Category Archives: Black and White

Victor – Portraits

Part of the reason for my trip to Mexico City was to see Victor. It’s a developing thing – we haven’t placed a label on it but whatever it is, it’s good. And he’s a willing subject for the camera, which is a nice change of pace from my ex.

VictorAtUNAM1

It was also an opportunity to test out the portrait lens on my Mamiya RZ67 (the camera is new to me, but the lens’ quality is known far and wide – I just needed to see for myself what it would do and if I liked it. I do).

We spent an afternoon wandering around the UNAM (National Autonomous University of Mexico) campus when I shot these.

VictorUNAM2

VictorUNAM3

This last one was taken with the 110mm f2.8 lens. It’s an equally good lens for portraits when you need something that gives a bit more background and/or a closer working distance, like this shot.

VictorZonaRosa

All images made on Kodak Tri-X 400. I really like Tri-X for the tonality it has, and the just-a-little-bit of tooth.

VictorUNAMDerechos

This very last image was made with the 50mm lens as an example of environmental portraiture. The film was Kodak Ektar 100, which I love for the color saturation and sharpness.

Mexico City, in Black and White

This was a return trip, just a quick three-day weekend over the Veterans’ Day holiday, so I only shot four rolls of black-and-white and six rolls of color (to be processed today). Here are some highlights.

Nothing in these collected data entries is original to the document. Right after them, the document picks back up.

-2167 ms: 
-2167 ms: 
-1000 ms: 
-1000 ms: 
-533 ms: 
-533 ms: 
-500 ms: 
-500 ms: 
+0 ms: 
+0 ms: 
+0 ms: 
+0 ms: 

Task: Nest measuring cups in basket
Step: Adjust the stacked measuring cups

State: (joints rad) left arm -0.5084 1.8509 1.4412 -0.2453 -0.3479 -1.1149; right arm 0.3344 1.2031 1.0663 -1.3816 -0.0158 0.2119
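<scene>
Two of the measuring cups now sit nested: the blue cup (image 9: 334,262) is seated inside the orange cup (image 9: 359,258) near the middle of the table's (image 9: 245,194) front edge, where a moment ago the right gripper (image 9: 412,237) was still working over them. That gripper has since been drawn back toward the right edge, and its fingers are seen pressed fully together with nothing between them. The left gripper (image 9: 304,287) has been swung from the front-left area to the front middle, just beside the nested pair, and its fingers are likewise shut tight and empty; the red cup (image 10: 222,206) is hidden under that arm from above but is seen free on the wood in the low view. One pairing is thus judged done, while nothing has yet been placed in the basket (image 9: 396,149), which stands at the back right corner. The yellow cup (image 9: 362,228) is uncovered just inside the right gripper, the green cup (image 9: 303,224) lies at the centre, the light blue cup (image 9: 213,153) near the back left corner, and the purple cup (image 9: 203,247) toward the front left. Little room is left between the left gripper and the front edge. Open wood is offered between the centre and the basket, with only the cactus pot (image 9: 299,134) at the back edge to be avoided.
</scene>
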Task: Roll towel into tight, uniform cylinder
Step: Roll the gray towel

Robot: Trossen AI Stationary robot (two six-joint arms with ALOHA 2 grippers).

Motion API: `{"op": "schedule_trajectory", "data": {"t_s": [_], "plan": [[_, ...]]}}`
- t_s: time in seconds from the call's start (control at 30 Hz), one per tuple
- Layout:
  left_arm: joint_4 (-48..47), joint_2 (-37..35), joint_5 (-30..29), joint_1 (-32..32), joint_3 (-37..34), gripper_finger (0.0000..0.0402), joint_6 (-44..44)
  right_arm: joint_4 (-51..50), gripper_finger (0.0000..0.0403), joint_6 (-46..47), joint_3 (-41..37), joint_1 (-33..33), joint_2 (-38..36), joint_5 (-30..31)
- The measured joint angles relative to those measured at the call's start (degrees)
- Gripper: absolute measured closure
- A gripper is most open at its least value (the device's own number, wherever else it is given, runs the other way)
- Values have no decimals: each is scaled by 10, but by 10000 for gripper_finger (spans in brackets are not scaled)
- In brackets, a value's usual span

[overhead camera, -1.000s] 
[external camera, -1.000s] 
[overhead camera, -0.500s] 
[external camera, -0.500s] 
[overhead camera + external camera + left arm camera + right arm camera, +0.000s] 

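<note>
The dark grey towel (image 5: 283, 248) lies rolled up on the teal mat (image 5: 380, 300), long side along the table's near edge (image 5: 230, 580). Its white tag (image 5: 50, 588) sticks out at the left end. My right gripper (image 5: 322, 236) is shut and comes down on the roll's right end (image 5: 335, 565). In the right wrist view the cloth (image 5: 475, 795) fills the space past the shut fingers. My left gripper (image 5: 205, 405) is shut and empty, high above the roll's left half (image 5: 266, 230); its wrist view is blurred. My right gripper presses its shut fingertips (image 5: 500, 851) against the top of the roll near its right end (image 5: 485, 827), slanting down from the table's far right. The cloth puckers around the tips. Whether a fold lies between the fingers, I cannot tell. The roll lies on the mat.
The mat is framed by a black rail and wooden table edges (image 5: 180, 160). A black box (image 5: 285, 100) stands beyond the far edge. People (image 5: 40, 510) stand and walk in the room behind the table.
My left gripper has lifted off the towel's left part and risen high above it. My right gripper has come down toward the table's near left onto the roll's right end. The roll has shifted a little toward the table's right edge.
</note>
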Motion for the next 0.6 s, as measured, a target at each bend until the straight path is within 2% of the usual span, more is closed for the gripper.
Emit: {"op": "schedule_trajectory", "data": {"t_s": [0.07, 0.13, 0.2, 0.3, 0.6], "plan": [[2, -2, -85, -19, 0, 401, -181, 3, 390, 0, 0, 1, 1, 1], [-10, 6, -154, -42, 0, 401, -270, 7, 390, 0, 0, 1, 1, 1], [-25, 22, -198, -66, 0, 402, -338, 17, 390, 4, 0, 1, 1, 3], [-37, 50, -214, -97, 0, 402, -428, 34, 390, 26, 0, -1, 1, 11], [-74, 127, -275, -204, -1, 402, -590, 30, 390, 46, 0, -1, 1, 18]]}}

I took a trip to the UNAM (Autonomous National University of Mexico) campus, which is famous for its 1960s architecture (it’s the site of the 1968 Olympics, and the Olympic stadium which seats some 80,000 (if I recall correctly) is across Insurgentes Boulevard from the campus). My partner is in law school at UNAM, so we met up after class and wandered around a bit. These images are from the Architecture school buildings, another program that UNAM is famous for.

UNAMArchitectureStairs

AngelUNAMArchitecture

You may be wondering- what’s with the rectangular images? He almost always shows us square photos! Well, I traded in some gear I wasn’t using and got a Mamiya RZ67 and a trio of lenses for it. The RZ67 is effectively a Hasselblad on steroids – unlike my Rolleiflex, which is a TLR (Twin Lens Reflex), the RZ is an SLR (Single Lens Reflex). The advantage is that with an SLR, interchangeable lenses make a lot more sense, since you only have to have one of them per focal length. The RZ also shoots 6x7cm negatives on 120 film (NOT 120mm!!! Pet Peeve alert – 120 is the film size, not 120mm. 120 was a Kodak internal designation for the format that became universal, kind of like Kleenex). The RZ solves the problem of having to rotate the entire camera when switching from horizontal to vertical by instituting rotating backs. This of course makes the camera bigger and heavier. It’s an additional challenge when traveling, but I think the images speak for themselves.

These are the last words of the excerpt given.